The 2016 DoD Strategy for Operations in the Information Environment (SOIE)—developed, in part, as a response to the requirement for an information operations strategy in the National Defense Authorization Act for Fiscal Year 2014—seeks to align DoD actions and ensure effective integration of DoD efforts in a dynamic information environment.21 In 2017, the Chairman of the Joint Chiefs of Staff, recognizing the increasing impact activities in the information environment, felt the role of information was so critical that he issued an out-of-cycle change to Joint Publication (JP) 1, Doctrine of the Armed Forces, introducing “information” as the seventh joint function.22 The most recent National Security Strategy recognizes that America’s competitors “weaponize information to attack the values and institutions that underpin free societies, while shielding themselves from outside information.”23 The 2018 National Defense Strategy recognizes the imperative to maintain information superiority in the face of adversary capabilities.24 Finally, the 2018 Joint Concept for Operations in the Information Environment (JCOIE) provides a crucial roadmap for the Joint Force to “develop the necessary mindset—individually, as a whole, and as part of the interagency—to leverage information and the inherent informational aspects of military activities to gain and maintain an information advantage.”25

Adding information as a seventh joint function, alongside command and control, intelligence, fires, movement and maneuver, protection, and sustainment, is no small step. As Secretary Mattis stated in his memorandum endorsing the change, it “signals a fundamental appreciation for the military role of information at the strategic, operational and tactical levels within today’s complex operating environment.”26 The information function encompasses the management and application of information and its deliberate integration with other joint functions to influence relevant-actor perceptions, behavior, action or inaction, and support human and automated decision making.27 It helps commanders and staffs to leverage the pervasive nature of information, its military uses, and its application during all military operations.28

The JCOIE is a pivotal document in the progression of this effort. It describes how the Joint Force will “build information into operational art to design operations that deliberately leverage information and informational aspects of military activities to achieve enduring strategic outcomes.”29 It seeks to institutionalize and operationalize the Joint Force’s approach to competition in the information environment, which requires an understanding of information, the informational aspects of military activities, and informational power.30 It describes a security environment of contested norms and persistent disorder, and it recognizes that the Joint Force must “shift how it thinks about information from an afterthought and the sole purview of information professionals to a foundational consideration for all military activities.”31 Instead of relying primarily on physical power as a form of destructive and disruptive force, the JCOIE advocates normalizing the “integration of physical and informational power to capitalize on the constructive and informational aspects of military power.”32 Because perceptions and attitudes shape behavior, the Joint Force must treat them as “key terrain.”
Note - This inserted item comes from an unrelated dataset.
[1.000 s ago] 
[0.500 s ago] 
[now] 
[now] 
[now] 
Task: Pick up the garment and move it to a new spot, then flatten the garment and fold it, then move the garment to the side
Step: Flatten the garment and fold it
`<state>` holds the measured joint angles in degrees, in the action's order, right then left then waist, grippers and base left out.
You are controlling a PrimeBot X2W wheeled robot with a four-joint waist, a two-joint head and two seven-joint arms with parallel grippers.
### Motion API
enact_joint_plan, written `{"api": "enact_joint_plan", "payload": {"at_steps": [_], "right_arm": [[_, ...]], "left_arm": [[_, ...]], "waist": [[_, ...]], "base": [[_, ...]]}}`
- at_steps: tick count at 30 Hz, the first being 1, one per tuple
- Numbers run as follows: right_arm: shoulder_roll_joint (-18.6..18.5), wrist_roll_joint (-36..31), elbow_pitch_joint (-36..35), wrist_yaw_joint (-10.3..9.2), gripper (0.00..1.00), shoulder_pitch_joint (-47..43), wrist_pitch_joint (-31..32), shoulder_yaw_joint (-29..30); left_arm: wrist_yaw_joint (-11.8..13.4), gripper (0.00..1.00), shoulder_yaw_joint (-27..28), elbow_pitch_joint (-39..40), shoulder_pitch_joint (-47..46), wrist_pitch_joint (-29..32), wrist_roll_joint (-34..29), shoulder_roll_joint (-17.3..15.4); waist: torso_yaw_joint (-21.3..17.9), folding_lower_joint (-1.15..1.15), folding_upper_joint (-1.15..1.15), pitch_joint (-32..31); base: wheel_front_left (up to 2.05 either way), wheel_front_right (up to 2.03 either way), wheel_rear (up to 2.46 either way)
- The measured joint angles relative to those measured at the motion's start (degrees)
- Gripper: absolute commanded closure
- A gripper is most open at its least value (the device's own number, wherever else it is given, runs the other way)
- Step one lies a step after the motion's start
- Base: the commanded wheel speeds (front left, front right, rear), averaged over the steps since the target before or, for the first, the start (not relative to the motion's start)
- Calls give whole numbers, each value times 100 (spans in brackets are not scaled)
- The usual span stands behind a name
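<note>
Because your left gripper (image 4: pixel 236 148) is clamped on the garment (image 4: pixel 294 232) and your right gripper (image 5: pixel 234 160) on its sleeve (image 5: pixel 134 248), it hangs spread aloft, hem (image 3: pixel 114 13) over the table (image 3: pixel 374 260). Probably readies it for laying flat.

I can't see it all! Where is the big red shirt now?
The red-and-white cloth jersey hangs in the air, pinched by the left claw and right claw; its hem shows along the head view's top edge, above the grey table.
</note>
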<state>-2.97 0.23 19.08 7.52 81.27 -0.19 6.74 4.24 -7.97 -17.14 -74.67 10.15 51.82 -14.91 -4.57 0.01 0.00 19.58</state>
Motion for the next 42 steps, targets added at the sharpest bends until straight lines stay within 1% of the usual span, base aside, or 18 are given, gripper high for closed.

The JCOIE describes a failure on the part of the Joint Force to integrate the full range of capabilities to maintain freedom of action in and through the information environment.33 While adversaries have been more agile in changing their approach, the Joint Force has been “hampered by its policies, conventions, cultural mindsets, and approaches to information, [and] has built barriers fostering a disconnected approach to conducting activities in and through a pervasive [information environment].”34

It also describes a Joint Force that has lacked emphasis, policy, resources, training, and education to address the full power of information. Some of the contributing factors to this failure include 1) lack of effective inter-organizational coordination; 2) ineffective organization of information capabilities; 3) ambiguity of doctrine and terminology; 4) limited ability to understand narratives; 5) insufficient authorities at the appropriate level; and 6) the reluctance to acknowledge that physical capabilities create informational effects. By contrast, through our adversaries’ bolder and less risk-averse approach they have created political, social, and military advantages that exceed their traditional military power.35 While not a specific focus of the JCOIE, the lack of certain statutory authorities should be taken into account. Development of a compelling IW strategy that addresses distinctive U.S. constitutional and moral limitations would assist the DoD in making a case to Congress and the American people that winning in a changing environment will require new approaches to warfare. It will also inform a whole-of-government approach that respects our national values while addressing growing threats to our national security.

The Next Steps

Maintaining U.S. superiority amidst the changing nature of modern conflict requires a strong foundation in updated Joint Doctrine, which constitutes the “fundamental principles that guide the employment of United States military forces in coordinated action toward a common objective . . . .”36 Fortunately, the Joint Staff is building on the momentum of recent years to further develop a doctrinal underpinning for information as a joint function. Currently under development, Joint Publication “3-XX” will further establish and illuminate the role of information in joint operations.37 It is expected to provide an approved construct and doctrinal paradigm for information as a joint function and to reconcile what some have deemed “stray terms” such as “Information Warfare” and “Informational power.”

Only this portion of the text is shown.